**WORK REQUEST:**
Exactly the lines starting at the line containing "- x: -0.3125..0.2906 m" and ending at the line containing "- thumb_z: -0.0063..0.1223" are to be written out from the listing below, both included.

**GIVEN ENTRIES:**
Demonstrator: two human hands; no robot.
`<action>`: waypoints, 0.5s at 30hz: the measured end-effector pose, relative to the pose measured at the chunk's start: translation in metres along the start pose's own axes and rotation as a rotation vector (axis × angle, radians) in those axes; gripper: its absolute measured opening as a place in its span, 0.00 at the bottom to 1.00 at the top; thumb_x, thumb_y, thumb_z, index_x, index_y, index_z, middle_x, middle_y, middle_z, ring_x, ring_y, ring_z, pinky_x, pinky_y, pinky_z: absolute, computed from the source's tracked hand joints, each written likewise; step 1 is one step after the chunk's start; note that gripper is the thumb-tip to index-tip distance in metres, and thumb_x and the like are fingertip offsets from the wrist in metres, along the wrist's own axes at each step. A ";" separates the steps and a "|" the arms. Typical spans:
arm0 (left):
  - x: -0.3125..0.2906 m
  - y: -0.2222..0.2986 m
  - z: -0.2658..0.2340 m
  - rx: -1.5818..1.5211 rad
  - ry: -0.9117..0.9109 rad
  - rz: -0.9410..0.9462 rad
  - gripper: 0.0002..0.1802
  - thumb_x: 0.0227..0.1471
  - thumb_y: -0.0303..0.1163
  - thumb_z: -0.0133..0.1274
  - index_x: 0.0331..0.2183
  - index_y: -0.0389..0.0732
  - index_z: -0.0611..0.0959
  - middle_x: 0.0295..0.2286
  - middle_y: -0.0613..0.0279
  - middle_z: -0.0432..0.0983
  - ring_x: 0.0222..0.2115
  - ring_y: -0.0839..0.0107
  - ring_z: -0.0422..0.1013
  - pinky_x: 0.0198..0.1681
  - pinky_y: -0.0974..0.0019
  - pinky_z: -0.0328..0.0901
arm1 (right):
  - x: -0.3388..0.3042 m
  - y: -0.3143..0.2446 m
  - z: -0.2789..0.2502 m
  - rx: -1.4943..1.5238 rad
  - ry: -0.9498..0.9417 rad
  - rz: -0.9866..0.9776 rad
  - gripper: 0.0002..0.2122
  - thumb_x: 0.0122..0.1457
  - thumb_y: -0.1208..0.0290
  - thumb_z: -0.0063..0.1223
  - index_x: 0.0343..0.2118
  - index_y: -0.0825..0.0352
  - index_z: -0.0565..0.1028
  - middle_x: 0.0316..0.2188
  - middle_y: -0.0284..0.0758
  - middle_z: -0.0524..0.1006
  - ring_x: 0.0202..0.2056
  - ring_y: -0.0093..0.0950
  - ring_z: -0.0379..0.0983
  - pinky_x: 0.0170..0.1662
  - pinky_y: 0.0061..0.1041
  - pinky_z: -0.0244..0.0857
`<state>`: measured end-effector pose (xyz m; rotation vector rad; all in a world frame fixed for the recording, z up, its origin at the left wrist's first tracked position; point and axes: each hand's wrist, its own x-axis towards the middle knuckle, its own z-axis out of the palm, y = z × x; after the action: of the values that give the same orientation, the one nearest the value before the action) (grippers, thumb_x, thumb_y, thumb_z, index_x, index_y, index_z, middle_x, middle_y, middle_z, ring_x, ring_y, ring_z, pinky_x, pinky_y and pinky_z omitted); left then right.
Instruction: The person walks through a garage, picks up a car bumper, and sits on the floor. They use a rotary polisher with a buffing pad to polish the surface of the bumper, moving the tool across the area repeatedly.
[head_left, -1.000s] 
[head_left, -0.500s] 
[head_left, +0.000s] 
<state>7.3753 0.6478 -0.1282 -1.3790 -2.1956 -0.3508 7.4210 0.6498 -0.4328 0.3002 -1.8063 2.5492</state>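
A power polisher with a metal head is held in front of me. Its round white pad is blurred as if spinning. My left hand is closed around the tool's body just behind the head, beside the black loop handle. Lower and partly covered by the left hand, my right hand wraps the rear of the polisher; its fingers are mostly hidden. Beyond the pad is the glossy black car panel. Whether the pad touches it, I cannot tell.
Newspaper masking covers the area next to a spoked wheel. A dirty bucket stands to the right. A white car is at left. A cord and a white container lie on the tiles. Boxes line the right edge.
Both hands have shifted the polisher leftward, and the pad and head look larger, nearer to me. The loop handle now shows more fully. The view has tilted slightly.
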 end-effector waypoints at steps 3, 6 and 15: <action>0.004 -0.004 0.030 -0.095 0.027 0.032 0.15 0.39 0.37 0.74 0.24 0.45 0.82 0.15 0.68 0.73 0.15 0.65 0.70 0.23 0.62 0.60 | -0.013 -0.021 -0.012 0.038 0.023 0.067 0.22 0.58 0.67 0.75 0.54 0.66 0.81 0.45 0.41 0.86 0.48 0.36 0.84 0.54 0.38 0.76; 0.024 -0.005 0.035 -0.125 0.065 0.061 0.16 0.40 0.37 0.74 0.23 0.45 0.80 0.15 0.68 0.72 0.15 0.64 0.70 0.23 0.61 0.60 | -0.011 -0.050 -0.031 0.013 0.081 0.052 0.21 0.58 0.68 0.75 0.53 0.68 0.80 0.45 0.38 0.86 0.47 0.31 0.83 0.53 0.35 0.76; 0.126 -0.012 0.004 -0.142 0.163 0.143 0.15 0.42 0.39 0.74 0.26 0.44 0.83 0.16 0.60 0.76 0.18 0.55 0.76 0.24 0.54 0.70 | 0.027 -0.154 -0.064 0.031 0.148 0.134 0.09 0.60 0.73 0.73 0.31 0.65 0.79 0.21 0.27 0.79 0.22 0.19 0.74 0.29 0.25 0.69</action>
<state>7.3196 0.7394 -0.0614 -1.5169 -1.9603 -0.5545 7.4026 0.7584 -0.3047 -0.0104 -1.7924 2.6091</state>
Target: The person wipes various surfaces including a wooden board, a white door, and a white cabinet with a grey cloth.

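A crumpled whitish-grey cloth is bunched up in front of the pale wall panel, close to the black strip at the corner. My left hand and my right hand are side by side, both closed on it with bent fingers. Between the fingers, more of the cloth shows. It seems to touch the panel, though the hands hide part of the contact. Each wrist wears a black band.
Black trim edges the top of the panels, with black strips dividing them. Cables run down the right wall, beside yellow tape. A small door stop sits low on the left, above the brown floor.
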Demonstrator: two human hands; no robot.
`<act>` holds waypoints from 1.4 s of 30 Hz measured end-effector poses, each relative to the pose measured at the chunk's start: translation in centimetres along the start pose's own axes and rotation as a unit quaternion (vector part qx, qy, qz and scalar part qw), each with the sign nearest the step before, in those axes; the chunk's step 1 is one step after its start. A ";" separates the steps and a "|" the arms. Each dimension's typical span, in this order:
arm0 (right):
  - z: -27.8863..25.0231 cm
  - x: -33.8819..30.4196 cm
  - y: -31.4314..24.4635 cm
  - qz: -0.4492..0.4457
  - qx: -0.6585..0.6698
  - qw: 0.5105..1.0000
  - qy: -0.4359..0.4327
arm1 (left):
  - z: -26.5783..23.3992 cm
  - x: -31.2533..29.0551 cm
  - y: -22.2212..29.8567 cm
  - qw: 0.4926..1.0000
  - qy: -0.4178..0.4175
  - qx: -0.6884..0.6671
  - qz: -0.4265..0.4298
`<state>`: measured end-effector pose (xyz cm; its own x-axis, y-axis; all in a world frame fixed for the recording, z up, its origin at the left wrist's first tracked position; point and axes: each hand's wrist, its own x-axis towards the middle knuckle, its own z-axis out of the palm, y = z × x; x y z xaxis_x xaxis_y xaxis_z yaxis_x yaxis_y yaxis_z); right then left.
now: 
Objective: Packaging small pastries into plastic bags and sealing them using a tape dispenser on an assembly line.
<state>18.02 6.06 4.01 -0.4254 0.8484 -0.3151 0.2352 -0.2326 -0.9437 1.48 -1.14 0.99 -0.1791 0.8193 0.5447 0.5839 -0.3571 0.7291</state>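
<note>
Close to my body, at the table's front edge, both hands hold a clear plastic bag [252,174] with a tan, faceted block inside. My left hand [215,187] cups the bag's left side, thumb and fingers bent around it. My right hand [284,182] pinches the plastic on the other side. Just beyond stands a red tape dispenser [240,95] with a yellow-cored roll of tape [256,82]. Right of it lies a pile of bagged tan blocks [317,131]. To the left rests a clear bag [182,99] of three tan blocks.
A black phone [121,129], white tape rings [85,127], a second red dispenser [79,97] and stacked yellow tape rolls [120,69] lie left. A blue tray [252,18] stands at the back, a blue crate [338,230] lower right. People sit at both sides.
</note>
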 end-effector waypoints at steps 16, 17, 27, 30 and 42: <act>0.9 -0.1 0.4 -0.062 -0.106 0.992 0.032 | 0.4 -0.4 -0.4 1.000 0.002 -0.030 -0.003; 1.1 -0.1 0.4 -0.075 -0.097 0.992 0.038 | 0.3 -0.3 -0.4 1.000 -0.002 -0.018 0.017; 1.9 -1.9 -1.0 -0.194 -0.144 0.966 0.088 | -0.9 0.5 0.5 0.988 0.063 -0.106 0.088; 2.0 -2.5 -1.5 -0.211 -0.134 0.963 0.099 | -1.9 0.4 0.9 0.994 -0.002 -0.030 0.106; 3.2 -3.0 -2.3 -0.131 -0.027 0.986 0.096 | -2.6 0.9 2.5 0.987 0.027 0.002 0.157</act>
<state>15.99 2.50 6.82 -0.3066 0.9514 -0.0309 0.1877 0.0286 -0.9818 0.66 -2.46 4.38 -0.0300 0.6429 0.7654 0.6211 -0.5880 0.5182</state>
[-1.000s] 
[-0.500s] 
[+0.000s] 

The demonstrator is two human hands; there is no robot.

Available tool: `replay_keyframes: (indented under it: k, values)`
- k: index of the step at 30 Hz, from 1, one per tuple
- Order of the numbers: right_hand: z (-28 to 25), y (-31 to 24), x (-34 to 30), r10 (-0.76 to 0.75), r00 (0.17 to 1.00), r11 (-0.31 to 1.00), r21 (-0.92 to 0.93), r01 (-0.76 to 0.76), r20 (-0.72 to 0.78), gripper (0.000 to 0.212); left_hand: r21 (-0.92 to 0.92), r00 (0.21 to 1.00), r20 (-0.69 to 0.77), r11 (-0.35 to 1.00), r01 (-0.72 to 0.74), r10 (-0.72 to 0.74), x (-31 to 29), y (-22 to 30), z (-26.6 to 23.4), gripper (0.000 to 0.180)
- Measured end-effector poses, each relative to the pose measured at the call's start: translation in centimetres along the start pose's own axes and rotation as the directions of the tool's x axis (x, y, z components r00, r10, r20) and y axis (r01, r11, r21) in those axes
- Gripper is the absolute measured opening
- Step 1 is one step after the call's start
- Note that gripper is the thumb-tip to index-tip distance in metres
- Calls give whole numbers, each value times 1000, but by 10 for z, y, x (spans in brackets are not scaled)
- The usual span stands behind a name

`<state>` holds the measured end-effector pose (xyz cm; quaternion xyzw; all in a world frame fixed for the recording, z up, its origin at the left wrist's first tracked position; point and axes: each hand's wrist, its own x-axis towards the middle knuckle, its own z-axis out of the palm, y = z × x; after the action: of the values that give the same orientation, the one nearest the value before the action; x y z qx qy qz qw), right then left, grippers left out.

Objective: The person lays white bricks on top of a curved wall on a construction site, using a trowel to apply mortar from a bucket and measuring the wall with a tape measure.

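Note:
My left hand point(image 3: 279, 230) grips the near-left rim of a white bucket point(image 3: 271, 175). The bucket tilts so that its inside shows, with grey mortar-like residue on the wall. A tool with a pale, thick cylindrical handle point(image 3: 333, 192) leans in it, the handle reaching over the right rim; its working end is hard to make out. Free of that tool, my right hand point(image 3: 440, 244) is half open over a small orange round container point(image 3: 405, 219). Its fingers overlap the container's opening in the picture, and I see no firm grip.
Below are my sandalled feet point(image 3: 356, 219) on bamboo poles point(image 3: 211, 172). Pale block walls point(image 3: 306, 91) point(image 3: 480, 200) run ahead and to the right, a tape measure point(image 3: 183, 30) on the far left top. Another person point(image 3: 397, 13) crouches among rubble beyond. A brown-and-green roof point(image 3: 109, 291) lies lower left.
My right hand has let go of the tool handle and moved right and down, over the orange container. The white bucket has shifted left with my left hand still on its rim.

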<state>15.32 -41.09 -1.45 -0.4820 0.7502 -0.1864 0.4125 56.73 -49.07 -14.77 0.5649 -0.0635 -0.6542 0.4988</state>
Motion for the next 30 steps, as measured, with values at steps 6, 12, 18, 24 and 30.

**OUTPUT:**
  - x: -0.3125..0.2906 m
  - y: -0.2222..0.2986 m
  - z: -0.2658..0.2340 m
  - rx: -1.5818..1.5211 rad
  - ry: -0.9117..0.9109 rad
  - rz: -0.9410..0.9462 rad
  - gripper: 0.0002..0.1802
  - thumb_x: 0.0227..0.1471
  - thumb_y: -0.0303..0.1163
  - thumb_z: -0.0133..0.1274
  - index_x: 0.0331..0.2183
  - index_y: -0.0389..0.0732
  - index_z: -0.0611..0.0959
  - middle_x: 0.0295..0.2286
  - middle_y: -0.0613..0.0279
  - middle_z: -0.0432..0.0983
  - ring_x: 0.0222..0.2115
  - ring_y: -0.0839..0.0107
  - ring_z: -0.0422..0.1013
  - pinky_x: 0.0198..0.1681
  - pinky_y: -0.0974..0.0019
  - pinky_z: -0.0328..0.0901
arm1 (right):
  - x: -0.3388..0.3042 m
  - y: -0.3143..0.2446 m
  - z: -0.2789..0.2502 m
  - rx: -1.4943..1.5238 rad
  - ry: -0.9498..0.9417 rad
  - rz: -0.9866..0.9776 rad
  - gripper: 0.0002..0.2122
  - thumb_x: 0.0122..0.1457
  - thumb_y: -0.1208..0.0290
  - thumb_z: -0.0063..0.1223

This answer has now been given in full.